School of Senior Lever of the State Service

Agency overview
- Formed: 27 October 2008
- Jurisdiction: Government of Ukraine
- Headquarters: Kyiv
- Employees: 21
- Agency executives: Tetyana Kovtun, Director; Volodymyr Buyalsky, Deputy Director; Olha Horunenko, Deputy Director;
- Parent agency: Main Department of the Civil Service of Ukraine
- Website: http://www.school.gov.ua

= School of Senior Civil Service =

School of Senior Lever of the State Service (Школа вищого корпусу державної служби) was established in October 2008 to promote the formation and development of senior civil service and also provide support for public management reform. The School has been created under the auspice of the Main Department of Civil Service of Ukraine.

== Outputs ==

The Management Development Programme is one of the School's earliest pilot outputs. It was drafted in cooperation with European partners after a thorough analysis of senior servants' training needs had been undertaken. The Programme includes a series of short training sessions, which take place in October, November and December 2009. It covers the following topics:
- Change management in public sector
- The art of communication in public management
- Strategic management
- Management
- Leadership
- Human Resource Management (HRM)

== Information Resource Centre ==

The Information Resource Centre seeks to provide trainees of the School of Senior Civil Service with necessary information and meet their intellectual needs to ensure better understanding of various ideas that are given rise to during training. A collection of books, electronic resources and professional support from a librarian are at trainees' disposal.

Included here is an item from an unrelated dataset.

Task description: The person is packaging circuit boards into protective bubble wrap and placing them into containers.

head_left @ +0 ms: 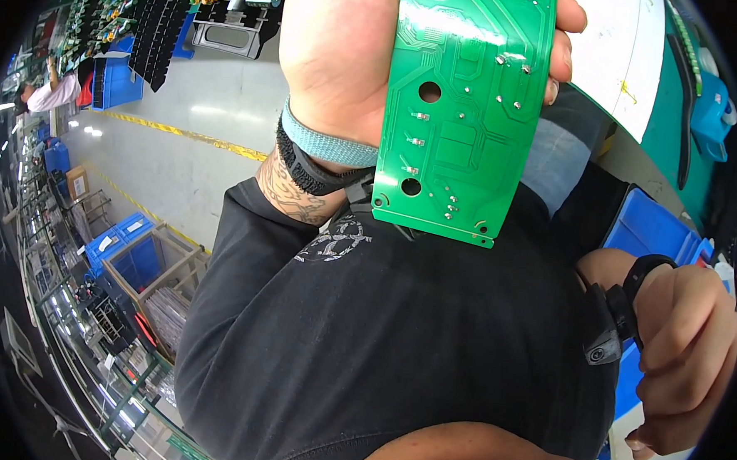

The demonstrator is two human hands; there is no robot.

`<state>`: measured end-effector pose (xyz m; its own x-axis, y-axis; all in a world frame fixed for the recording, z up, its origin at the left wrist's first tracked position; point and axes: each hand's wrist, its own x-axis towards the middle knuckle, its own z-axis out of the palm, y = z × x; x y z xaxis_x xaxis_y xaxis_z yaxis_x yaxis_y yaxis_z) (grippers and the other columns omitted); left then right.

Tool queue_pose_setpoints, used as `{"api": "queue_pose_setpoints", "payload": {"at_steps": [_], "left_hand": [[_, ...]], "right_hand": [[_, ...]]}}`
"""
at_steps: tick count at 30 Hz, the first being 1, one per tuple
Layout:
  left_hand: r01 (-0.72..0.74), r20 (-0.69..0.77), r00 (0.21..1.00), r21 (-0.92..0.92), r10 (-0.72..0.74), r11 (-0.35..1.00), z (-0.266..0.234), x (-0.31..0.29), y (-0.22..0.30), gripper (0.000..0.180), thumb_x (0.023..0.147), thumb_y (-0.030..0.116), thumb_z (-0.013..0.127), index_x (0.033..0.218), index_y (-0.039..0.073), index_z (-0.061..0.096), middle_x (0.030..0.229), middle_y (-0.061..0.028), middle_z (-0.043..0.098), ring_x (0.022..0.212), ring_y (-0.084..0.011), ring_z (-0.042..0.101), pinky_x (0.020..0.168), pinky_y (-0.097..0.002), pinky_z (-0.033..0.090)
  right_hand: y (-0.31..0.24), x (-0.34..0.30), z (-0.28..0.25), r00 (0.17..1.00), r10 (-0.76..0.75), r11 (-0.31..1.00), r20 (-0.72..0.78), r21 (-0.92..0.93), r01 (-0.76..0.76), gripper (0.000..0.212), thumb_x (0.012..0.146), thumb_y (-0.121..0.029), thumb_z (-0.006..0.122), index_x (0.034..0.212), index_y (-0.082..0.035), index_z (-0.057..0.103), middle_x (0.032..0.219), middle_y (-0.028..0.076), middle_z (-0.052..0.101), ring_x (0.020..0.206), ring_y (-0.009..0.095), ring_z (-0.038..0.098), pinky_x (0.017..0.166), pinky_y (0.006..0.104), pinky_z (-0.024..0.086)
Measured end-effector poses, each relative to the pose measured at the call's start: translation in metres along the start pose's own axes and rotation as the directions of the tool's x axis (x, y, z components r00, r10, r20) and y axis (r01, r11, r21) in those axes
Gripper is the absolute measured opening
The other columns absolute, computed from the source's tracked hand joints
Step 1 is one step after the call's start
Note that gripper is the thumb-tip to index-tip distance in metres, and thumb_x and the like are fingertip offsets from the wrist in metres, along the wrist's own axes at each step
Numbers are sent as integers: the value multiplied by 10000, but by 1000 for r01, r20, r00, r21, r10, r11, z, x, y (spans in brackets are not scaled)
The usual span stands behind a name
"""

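One green circuit board (456,145) sits in the left grip (343,50), clasped by its long sides, long axis roughly upright; the right grip (689,347) curls well apart, around what one cannot tell

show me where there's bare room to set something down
Bare floor shows between the blue bin and left hand, above the yellow tape in the picture. A narrow patch of green mat lies bare between white sheet and black strip. Crowded: around the blue bottle and boards, upper left.
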<state>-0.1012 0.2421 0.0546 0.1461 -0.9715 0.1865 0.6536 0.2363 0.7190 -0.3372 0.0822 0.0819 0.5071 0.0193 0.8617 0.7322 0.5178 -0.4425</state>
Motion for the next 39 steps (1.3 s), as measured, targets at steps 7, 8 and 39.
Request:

The Information Resource Centre of the School of Senior Civil Service contains around 1,500 books, scientific works, training cases, and leading periodicals. It provides authorized School trainees with the access to electronic archives and training materials.

== Partners ==

The School cooperates with schools of public administration, in particular the Dutch Institute for Public Administration (ROI), the Danish School of Public Administration (DSPA), the Bavarian Administration School (BVS), and other European training institutions that have experience in professional training of civil servants.

==See also==

Center for Adaptation of Civil Service to the Standards of EU - public institution established by the Decree of Cabinet of Ministers of Ukraine to facilitate administrative reform in Ukraine and to enhance the adaptation of the civil service to the standards of the European Union.